某些要求的监督:将甲骨文政策纳入通过不确定因素计量器加强学习 (Some Supervision Required: Incorporating Oracle Policies in Reinforcement Learning via Epistemic Uncertainty Metrics) - 专知论文

会员服务 ·

0

Learning · 估计/估计量 · SAC · Oracle · 强化学习 ·

2022 年 8 月 22 日

Some Supervision Required: Incorporating Oracle Policies in Reinforcement Learning via Epistemic Uncertainty Metrics

翻译：某些要求的监督:将甲骨文政策纳入通过不确定因素计量器加强学习

Jun Jet Tai,Jordan K. Terry,Mauro S. Innocente,James Brusey,Nadjim Horri

from arxiv, Under review at AAAI23

An inherent problem in reinforcement learning is coping with policies that are uncertain about what action to take (or the value of a state).

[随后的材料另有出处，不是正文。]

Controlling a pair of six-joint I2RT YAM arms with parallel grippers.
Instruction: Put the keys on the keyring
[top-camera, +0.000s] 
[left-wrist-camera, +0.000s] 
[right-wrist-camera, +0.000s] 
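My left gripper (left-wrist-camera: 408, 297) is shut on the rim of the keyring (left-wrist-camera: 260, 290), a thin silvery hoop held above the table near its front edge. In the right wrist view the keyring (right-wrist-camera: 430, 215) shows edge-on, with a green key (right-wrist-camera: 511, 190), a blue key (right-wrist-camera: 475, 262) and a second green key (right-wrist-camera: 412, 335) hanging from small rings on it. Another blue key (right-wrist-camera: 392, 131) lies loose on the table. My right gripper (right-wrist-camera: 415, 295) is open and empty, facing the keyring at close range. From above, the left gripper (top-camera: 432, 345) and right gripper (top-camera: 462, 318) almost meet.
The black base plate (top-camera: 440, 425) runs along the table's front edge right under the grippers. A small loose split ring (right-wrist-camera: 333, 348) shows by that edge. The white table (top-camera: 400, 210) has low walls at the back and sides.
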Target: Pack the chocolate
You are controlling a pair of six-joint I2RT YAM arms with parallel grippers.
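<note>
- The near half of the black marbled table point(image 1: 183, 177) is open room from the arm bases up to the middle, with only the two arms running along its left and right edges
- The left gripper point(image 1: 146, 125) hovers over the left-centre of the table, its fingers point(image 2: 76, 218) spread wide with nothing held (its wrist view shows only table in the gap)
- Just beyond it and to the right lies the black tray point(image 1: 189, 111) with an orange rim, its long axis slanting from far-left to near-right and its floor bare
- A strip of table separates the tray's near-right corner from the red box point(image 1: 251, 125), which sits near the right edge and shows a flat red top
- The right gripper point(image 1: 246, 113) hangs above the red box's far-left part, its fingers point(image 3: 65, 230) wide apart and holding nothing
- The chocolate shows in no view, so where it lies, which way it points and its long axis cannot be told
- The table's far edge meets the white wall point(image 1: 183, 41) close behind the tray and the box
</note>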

Model uncertainty, more formally known as epistemic uncertainty, refers to the expected prediction error of a model beyond the sampling noise. In this paper, we propose a metric for epistemic uncertainty estimation in Q-value functions, which we term pathwise epistemic uncertainty. We further develop a method to compute its approximate upper bound, which we call F -value. We experimentally apply the latter to Deep Q-Networks (DQN) and show that uncertainty estimation in reinforcement learning serves as a useful indication of learning progress. We then propose a new approach to improving sample efficiency in actor-critic algorithms by learning from an existing (previously learned or hard-coded) oracle policy while uncertainty is high, aiming to avoid unproductive random actions during training. We term this Critic Confidence Guided Exploration (CCGE). We implement CCGE on Soft Actor-Critic (SAC) using our F-value metric, which we apply to a handful of popular Gym environments and show that it achieves better sample efficiency and total episodic reward than vanilla SAC in limited contexts.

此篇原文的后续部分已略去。